Se había convencido a sí mismo, con la obstinación de un cientificista, de que todo lo que había visto tenía una explicación racional, aunque aún no la hubiera encontrado. Eran armas biológicas, experimentos fallidos, un complot de Blandini para desestabilizar la provincia. Un "Proyecto Sombra", sí. Cualquier cosa, menos lo que sus ojos, por un instante, habían creído ver. Porque aceptar la existencia de una mujer capaz de sobrevivir a ese infierno y de sanar con esa velocidad inhumana, significaba reescribir las leyes del universo. Y Florencio Lombardi no estaba listo para eso. Pero el olor a hierro dulce, a bosque y a algo más, algo salvaje, que emanaba de Selene, lo inquietaba, lo irritaba, lo atraía de una forma que no podía controlar. Y eso lo enfurecía aún más, porque esa atracción era una grieta en su lógica, un fallo en su sistema.

Se acercó a la mesa de madera rústica donde había dejado anoche un vaso de whisky, ahora vacío. Miró a Selene, aún sentada en la silla frente a la chimenea, su figura envuelta en la camisa de él, su mirada perdida en las brasas agonizantes. No era una víctima común. Su silencio no era el de una mujer asustada. Era el de una criatura que esperaba. Que calculaba. Que no temblaba. Y esa falta de miedo lo exasperaba, lo intrigaba, y encendía en él una curiosidad peligrosa.

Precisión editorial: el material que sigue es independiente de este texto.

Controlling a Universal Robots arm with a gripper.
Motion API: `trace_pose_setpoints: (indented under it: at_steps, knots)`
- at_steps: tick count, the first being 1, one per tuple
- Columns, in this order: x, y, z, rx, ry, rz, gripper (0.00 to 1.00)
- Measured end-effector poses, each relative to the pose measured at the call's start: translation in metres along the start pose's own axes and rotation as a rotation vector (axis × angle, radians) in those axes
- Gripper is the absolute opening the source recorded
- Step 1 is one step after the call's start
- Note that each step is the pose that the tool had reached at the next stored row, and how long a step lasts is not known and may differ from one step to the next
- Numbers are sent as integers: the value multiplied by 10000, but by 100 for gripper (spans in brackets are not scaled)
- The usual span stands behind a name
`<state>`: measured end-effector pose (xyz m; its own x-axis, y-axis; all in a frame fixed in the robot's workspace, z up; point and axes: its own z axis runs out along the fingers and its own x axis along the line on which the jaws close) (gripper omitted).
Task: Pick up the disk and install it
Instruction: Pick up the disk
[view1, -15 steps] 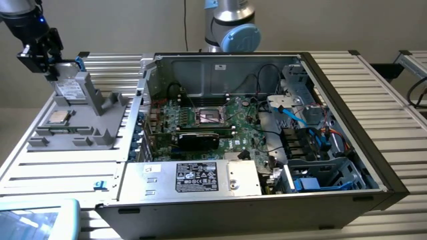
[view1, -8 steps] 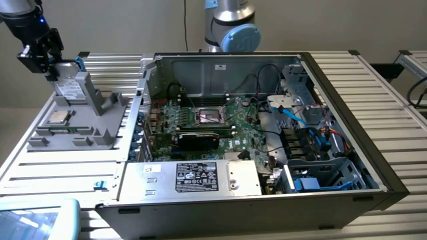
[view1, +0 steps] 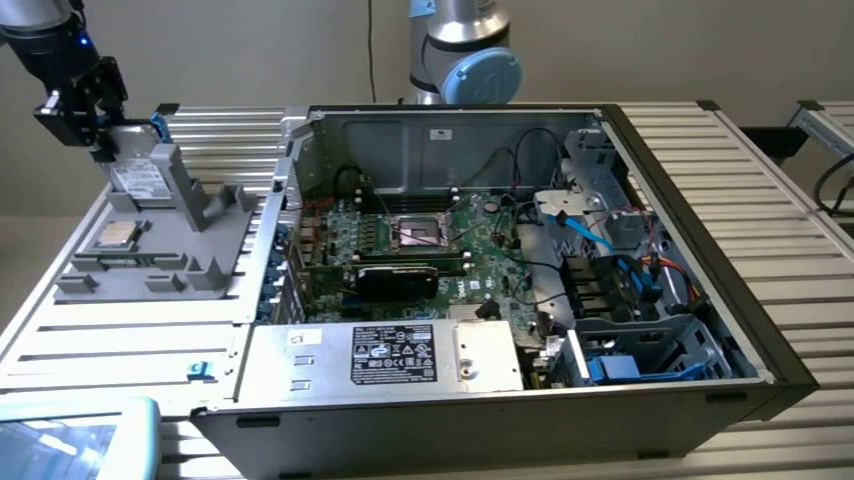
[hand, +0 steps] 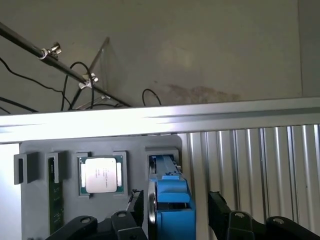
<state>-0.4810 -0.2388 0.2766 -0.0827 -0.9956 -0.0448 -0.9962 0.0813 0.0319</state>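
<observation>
Slatted aluminium table (view1: 120, 340) carrying an open computer case (view1: 667, 400) and, at the exterior view's left, a grey parts fixture (view1: 200, 260). The disk (view1: 138, 180) is seen standing on edge in a slot of this fixture, its blue carrier uppermost, with the square processor chip (view1: 116, 235) seated in a recess just beside it. The gripper (view1: 114, 140) is positioned directly above the disk. From the wrist view, the fingers (hand: 135, 205) are shown spread wide – one on each side of the blue carrier, a clear gap being visible at one finger – so the disk is straddled but not clamped.
</observation>
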Motion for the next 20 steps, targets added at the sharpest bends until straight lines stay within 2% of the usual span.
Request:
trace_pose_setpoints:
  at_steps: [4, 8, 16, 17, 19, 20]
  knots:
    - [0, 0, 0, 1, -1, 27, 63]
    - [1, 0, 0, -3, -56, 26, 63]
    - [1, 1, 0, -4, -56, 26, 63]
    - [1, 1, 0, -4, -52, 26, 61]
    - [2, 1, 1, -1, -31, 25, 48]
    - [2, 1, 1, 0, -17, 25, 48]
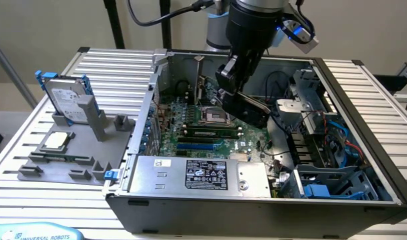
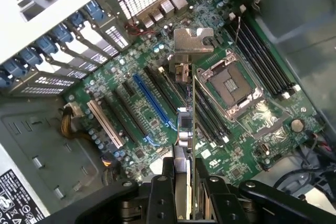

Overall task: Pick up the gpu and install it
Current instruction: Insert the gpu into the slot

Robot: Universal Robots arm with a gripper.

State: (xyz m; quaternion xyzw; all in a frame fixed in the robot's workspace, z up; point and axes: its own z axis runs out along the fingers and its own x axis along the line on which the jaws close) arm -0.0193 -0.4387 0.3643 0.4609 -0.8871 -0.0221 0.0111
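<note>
My gripper is shut on the gpu, a thin green card seen edge-on in the wrist view, with its silver bracket at the far end. The card hangs above the motherboard, over the expansion slots between the blue slot and the CPU socket. In the exterior view the gripper is inside the open computer case, with the gpu held upright over the motherboard. I cannot tell whether the card's lower edge touches a slot.
A silver hard drive with blue rails stands on a grey fixture at the exterior view's left, beside a small square chip. The power supply fills the case's front. Drive cages and cables crowd the right side.
</note>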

Dio unos pasos, sus botas crujiendo en el suelo de madera. El sonido lo hizo parecer más grande, más imponente, la sombra de su autoridad alargándose en el pequeño espacio. Se detuvo a unos metros de ella, la espalda recta, la mandíbula tensa. En sus manos llevaba dos tazas de café humeante y un plato con unas galletas secas. El aroma amargo del café se mezclaba con el olor a pino y a la colonia masculina que Selene había empezado a asociar con la prisión.

—Luna —dijo su voz, grave, controlada, sin un atisbo de preocupación, solo impaciencia y control. El uso del apodo, esa mentira que ella le había entregado, sonó ahora con un matiz diferente, casi una prueba, un recordatorio tácito de que él sabía que ella le había mentido. 

Selene levantó la vista, sus ojos azules, fríos como lagos glaciares, se encontraron con los suyos. No había miedo en su mirada, solo una calculada indiferencia. La geografía de dolor que era su torso, esa piel pálida y marcada por cicatrices, parecía desafiarlo a que la tocara, a que la confirmara.

—¿Estás bien ahí adentro? —insistió él, su tono un poco más firme. No esperando una respuesta, sino marcando territorio. No había un "¿cómo te sentís?", una pregunta humana, sino un "¿me oís?", una exigencia de obediencia, de reconocimiento.